Now, as the hyperparameters are fixed, the bound does monotonically decrease. We chose the optimal hyperparameters here, but the picture should be the same for any hyperparameter setting. This shows that we increasingly get a better estimate of the marginal likelihood as we add more inducing points.
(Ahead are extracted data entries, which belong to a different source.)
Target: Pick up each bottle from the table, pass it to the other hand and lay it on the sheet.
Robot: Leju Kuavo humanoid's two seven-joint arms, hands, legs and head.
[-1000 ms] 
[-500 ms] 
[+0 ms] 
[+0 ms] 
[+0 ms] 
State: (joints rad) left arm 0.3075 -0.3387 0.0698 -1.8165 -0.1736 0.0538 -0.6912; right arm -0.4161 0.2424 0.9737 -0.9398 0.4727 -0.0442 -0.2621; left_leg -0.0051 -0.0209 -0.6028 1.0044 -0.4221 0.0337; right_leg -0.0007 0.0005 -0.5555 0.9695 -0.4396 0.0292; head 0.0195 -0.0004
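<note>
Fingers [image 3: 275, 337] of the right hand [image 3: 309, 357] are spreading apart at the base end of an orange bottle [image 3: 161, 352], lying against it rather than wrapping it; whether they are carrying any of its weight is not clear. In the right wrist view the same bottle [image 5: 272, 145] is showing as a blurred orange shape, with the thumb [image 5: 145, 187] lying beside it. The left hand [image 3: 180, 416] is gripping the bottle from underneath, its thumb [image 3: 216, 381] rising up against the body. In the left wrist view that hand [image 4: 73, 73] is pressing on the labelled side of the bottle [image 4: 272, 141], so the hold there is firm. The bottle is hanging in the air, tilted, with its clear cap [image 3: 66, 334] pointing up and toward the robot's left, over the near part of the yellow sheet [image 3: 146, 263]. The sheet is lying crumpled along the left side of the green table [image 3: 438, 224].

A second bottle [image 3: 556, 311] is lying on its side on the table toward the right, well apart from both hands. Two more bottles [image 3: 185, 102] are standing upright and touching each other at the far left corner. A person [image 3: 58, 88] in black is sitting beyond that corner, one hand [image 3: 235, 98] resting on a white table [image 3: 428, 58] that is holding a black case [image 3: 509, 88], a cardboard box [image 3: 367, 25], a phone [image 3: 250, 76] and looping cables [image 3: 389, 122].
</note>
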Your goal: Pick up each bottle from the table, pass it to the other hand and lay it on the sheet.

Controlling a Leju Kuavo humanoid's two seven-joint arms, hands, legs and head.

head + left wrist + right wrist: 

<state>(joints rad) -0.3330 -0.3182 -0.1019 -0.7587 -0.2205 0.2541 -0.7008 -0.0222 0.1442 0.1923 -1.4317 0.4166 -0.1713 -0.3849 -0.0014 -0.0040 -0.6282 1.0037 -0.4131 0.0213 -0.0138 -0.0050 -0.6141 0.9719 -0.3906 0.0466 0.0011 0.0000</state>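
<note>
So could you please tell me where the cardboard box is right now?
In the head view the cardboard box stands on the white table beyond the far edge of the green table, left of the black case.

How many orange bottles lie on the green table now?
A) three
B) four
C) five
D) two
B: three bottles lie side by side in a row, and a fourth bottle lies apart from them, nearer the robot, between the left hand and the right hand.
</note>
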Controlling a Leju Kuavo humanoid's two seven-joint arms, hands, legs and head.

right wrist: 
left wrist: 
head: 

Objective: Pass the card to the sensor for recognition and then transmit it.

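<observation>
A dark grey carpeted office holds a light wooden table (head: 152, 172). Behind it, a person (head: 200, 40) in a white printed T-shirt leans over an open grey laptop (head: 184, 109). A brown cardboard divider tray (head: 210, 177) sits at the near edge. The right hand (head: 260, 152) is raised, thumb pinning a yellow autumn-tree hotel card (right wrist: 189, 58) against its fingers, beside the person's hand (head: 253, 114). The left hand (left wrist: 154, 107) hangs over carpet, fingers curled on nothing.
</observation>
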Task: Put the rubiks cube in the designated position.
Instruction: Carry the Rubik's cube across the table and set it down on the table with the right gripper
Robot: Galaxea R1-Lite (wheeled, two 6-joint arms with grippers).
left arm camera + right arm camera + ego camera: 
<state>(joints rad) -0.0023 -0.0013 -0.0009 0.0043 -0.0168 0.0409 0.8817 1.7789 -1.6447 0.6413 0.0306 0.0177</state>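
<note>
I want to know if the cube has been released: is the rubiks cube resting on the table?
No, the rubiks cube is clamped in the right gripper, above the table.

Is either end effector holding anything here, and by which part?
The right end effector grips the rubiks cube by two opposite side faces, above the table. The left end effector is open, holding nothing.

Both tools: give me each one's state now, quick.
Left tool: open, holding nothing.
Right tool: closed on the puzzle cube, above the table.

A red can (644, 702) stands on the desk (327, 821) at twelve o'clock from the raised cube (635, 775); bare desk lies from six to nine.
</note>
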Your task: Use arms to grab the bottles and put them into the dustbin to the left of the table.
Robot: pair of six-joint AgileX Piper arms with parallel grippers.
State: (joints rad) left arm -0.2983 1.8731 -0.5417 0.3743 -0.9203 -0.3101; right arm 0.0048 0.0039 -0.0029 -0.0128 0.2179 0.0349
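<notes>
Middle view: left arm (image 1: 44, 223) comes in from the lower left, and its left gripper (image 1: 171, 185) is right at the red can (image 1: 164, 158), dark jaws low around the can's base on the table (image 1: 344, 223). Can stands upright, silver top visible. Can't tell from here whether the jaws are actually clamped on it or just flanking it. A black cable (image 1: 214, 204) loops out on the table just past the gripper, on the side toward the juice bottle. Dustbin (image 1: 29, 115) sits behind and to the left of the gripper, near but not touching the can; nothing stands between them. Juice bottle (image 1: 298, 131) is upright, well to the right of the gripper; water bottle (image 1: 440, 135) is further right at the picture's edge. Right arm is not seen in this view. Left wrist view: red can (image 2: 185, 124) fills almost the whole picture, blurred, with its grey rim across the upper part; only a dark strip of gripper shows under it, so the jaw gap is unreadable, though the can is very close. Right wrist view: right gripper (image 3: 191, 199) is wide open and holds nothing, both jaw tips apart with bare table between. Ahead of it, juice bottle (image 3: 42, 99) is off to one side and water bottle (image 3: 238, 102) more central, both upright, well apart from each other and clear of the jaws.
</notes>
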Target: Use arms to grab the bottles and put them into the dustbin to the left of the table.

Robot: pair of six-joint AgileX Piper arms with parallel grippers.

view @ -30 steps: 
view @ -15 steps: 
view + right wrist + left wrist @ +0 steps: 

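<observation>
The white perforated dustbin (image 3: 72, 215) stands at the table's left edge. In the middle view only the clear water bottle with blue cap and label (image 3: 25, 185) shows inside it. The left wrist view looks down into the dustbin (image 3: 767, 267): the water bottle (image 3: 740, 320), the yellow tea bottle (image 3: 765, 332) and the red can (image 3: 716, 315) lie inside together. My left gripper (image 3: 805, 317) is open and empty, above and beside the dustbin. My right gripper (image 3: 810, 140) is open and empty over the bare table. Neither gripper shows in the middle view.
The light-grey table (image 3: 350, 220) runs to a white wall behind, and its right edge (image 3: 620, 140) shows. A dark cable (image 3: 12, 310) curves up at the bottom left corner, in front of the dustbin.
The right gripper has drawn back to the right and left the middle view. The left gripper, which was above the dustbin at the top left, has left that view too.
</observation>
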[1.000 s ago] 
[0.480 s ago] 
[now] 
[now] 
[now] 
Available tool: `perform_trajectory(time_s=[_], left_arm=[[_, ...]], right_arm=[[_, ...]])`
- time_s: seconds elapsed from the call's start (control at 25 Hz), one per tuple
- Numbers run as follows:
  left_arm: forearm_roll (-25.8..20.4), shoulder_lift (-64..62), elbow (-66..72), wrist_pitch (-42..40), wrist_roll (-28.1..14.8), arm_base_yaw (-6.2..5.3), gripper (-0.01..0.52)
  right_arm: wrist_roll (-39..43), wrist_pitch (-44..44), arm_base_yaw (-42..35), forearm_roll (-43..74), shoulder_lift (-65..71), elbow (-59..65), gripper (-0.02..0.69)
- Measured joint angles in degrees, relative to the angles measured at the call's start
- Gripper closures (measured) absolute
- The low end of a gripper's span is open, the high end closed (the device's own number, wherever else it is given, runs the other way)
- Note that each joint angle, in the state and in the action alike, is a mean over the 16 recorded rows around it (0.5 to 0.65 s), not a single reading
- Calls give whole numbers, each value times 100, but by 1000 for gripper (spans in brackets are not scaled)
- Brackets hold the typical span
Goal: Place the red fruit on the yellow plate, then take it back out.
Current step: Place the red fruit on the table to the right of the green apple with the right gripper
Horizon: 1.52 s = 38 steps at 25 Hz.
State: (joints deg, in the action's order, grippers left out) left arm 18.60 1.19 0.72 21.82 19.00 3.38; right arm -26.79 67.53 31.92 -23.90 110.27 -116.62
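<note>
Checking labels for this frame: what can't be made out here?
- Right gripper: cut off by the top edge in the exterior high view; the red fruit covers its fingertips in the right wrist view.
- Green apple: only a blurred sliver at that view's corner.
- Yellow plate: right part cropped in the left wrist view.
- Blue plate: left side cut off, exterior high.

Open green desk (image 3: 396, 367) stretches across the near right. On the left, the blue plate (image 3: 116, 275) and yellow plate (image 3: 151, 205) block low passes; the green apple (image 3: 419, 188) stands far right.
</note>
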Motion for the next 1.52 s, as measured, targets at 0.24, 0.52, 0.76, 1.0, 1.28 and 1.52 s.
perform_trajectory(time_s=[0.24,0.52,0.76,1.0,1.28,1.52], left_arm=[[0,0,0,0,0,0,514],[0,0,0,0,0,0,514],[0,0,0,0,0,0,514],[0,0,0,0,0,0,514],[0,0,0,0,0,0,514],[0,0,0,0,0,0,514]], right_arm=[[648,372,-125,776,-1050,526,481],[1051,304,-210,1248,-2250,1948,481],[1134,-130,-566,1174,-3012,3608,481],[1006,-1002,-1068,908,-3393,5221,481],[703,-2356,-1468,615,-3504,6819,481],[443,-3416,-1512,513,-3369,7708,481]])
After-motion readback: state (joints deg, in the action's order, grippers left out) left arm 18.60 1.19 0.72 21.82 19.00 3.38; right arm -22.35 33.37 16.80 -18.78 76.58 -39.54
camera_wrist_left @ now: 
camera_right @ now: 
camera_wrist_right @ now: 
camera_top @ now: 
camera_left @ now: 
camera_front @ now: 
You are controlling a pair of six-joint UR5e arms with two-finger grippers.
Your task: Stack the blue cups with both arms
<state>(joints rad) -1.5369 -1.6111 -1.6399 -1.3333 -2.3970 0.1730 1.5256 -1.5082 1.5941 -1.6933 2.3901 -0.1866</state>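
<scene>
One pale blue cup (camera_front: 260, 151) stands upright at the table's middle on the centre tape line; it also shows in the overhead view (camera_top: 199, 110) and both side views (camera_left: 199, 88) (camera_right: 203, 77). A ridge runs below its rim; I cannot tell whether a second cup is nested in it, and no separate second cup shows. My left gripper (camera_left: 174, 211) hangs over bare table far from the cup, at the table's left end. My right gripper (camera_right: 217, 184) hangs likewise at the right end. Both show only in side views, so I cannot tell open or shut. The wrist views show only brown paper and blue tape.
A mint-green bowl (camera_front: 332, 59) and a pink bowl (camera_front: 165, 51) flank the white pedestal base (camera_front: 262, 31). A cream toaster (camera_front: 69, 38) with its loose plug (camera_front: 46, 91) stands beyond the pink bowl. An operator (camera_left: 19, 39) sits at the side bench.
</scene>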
A tight estimate bound does not imply a converged model#

[10]:
single_inducing_point = X[:1, :].copy()
vfe = gpflow.models.SGPR(
    (X, Y),
    gpflow.kernels.SquaredExponential(),
    inducing_variable=single_inducing_point,
)
objective = tf.function(vfe.training_loss)
gpflow.optimizers.Scipy().minimize(
    objective,
    vfe.trainable_variables,
    options=dict(maxiter=reduce_in_tests(1000)),
    compile=False,
)
# Note that we need to set compile=False here due to a discrepancy in compiling with tf.function
# see https://github.com/GPflow/GPflow/issues/1260

print("Lower bound: %f" % vfe.elbo().numpy())
print("Upper bound: %f" % vfe.upper_bound().numpy())
Lower bound: -62.487142
Upper bound: -62.481937

In this case we show that for the hyperparameter setting, the bound is very tight. However, this does not imply that we have enough inducing points, but simply that we have correctly identified the marginal likelihood for this particular hyperparameter setting. In this specific case, where we used a single inducing point, the model collapses to not using the GP at all (lengthscale is really long to model only the mean). The rest of the variance is explained by noise. This GP can be perfectly approximated with a single inducing point.

[11]:
plot_model(vfe)
[11]:
-62.48714176147101
../../_images/notebooks_theory_upper_bound_18_1.png
[12]:
print_summary(vfe, fmt="notebook")
name class transform prior trainable shape dtype value
SGPR.kernel.variance ParameterSoftplus True () float640.10776
SGPR.kernel.lengthscalesParameterSoftplus True () float6479859.76897
SGPR.likelihood.varianceParameterSoftplus + Shift True () float640.68234
SGPR.inducing_variable.ZParameterIdentity True (1, 1) float64[[-326.21603]]

This can be diagnosed by showing that there are other hyperparameter settings with higher upper bounds. This indicates that there might be better hyperparameter settings, but we cannot identify them due to the lack of inducing points. An example of this can be seen in the previous section.